Reading the listing below, restate each entry exactly as written.

◇ ◇ ◇ ◇ ◇ ◇ ◇

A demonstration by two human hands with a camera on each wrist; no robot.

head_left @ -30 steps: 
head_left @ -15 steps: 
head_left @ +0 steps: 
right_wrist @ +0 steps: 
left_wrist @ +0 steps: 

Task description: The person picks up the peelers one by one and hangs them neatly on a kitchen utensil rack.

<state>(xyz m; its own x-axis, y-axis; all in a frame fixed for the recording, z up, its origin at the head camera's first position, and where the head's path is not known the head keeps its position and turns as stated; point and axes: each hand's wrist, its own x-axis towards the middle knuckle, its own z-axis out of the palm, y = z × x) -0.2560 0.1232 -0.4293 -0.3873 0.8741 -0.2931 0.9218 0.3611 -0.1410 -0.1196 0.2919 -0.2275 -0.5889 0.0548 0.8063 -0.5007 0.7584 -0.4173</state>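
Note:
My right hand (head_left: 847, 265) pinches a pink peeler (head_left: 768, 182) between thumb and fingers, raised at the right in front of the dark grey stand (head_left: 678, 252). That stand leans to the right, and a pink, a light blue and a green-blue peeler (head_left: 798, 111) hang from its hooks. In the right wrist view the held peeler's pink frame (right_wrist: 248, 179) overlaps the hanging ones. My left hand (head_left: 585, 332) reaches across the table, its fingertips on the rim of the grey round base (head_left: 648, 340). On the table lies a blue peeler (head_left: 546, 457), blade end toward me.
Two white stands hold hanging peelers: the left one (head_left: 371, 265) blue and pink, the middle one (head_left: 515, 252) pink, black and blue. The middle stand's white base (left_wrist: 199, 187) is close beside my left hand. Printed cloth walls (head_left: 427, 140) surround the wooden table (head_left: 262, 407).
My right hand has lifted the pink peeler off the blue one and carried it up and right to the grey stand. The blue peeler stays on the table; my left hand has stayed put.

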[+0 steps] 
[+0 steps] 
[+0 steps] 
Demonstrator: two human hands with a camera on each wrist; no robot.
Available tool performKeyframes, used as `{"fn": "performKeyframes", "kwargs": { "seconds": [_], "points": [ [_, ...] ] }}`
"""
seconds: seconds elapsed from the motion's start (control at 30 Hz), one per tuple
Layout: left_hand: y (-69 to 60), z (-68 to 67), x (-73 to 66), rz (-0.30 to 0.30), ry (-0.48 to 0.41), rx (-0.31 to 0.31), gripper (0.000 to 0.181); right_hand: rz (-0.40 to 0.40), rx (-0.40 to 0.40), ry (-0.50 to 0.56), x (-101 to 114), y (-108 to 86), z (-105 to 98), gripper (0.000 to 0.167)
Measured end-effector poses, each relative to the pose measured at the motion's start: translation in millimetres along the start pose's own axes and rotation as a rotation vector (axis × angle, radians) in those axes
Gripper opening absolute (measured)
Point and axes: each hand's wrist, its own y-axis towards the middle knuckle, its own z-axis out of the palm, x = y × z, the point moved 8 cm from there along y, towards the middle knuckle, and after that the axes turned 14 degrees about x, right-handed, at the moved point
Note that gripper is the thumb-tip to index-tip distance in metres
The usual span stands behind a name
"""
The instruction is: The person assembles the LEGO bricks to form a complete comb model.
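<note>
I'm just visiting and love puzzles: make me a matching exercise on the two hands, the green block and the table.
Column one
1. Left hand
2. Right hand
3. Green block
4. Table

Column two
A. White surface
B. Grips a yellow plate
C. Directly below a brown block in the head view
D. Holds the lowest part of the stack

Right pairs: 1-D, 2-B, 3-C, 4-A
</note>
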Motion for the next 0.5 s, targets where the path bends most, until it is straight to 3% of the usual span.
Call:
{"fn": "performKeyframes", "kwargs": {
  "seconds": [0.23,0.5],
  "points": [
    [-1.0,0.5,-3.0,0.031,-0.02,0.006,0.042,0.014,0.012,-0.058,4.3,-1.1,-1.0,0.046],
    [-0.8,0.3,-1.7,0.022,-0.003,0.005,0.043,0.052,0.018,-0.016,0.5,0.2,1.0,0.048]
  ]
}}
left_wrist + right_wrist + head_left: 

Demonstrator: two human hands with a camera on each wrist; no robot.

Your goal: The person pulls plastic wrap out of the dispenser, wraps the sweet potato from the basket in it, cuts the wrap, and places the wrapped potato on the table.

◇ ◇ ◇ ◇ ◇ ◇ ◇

> Task result:
A demonstration by two human hands with a camera on each wrist; no robot.

head_left @ -30 steps: 
head_left @ -15 steps: 
head_left @ +0 steps: 
right_wrist @ +0 steps: 
left_wrist @ +0 steps: 

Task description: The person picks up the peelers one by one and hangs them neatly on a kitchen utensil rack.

<state>(xyz m; its own x-axis, y-axis; all in a frame fixed for the recording, z up, its origin at the head camera's first position, and where the head's path is not known the head keeps its position and turns as stated; point and axes: each hand's wrist, its own x-axis towards the middle knuckle, its own z-axis out of the palm, y = z × x) -0.2560 0.1232 -0.4293 -0.3873 0.8741 -0.2931 0.9218 0.3611 -0.1410 -0.1196 0.2919 -0.2275 -0.5889 0.0548 0.8063 -0.5007 0.7584 -0.4173</state>
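Note:
My right hand (head_left: 847, 265) pinches a pink peeler (head_left: 768, 182) between thumb and fingers, raised at the right in front of the dark grey stand (head_left: 678, 252). That stand leans to the right, and a pink, a light blue and a green-blue peeler (head_left: 798, 111) hang from its hooks. In the right wrist view the held peeler's pink frame (right_wrist: 248, 179) overlaps the hanging ones. My left hand (head_left: 585, 332) reaches across the table, its fingertips on the rim of the grey round base (head_left: 648, 340). On the table lies a blue peeler (head_left: 546, 457), blade end toward me.
Two white stands hold hanging peelers: the left one (head_left: 371, 265) blue and pink, the middle one (head_left: 515, 252) pink, black and blue. The middle stand's white base (left_wrist: 199, 187) is close beside my left hand. Printed cloth walls (head_left: 427, 140) surround the wooden table (head_left: 262, 407).
My right hand has lifted the pink peeler off the blue one and carried it up and right to the grey stand. The blue peeler stays on the table; my left hand has stayed put.
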
[+0 steps] 
[+0 steps] 
[+0 steps] 
Demonstrator: two human hands with a camera on each wrist; no robot.
Available tool performKeyframes, used as `{"fn": "performKeyframes", "kwargs": { "seconds": [_], "points": [ [_, ...] ] }}`
"""
seconds: seconds elapsed from the motion's start (control at 30 Hz), one per tuple
Layout: left_hand: y (-69 to 60), z (-68 to 67), x (-73 to 66), rz (-0.30 to 0.30), ry (-0.48 to 0.41), rx (-0.31 to 0.31), gripper (0.000 to 0.181); right_hand: rz (-0.40 to 0.40), rx (-0.40 to 0.40), ry (-0.50 to 0.56), x (-101 to 114), y (-108 to 86), z (-105 to 98), gripper (0.000 to 0.167)
Measured end-effector poses, each relative to the pose measured at the motion's start: translation in millimetres along the start pose's own axes and rotation as a rotation vector (axis × angle, radians) in those axes
Gripper opening absolute (measured)
Point and axes: each hand's wrist, its own y-axis towards the middle knuckle, its own z-axis out of the palm, x = y × z, the point moved 8 cm from there along y, towards the middle knuckle, and after that the axes turned 14 degrees about x, right-handed, at the moved point
Note that gripper is the thumb-tip to index-tip distance in metres
The usual span stands behind a name
"""
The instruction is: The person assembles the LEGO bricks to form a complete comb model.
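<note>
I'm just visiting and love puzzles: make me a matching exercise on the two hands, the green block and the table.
Column one
1. Left hand
2. Right hand
3. Green block
4. Table

Column two
A. White surface
B. Grips a yellow plate
C. Directly below a brown block in the head view
D. Holds the lowest part of the stack

Right pairs: 1-D, 2-B, 3-C, 4-A
</note>
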Motion for the next 0.5 s, targets where the path bends most, until it is straight to 3% of the usual span.
Call:
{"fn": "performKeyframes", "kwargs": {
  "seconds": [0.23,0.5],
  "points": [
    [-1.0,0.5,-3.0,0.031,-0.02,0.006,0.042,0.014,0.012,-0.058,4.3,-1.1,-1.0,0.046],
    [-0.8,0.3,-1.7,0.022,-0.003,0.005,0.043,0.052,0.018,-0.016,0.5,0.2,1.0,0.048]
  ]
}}
left_wrist + right_wrist + head_left: 

Demonstrator: two human hands with a camera on each wrist; no robot.

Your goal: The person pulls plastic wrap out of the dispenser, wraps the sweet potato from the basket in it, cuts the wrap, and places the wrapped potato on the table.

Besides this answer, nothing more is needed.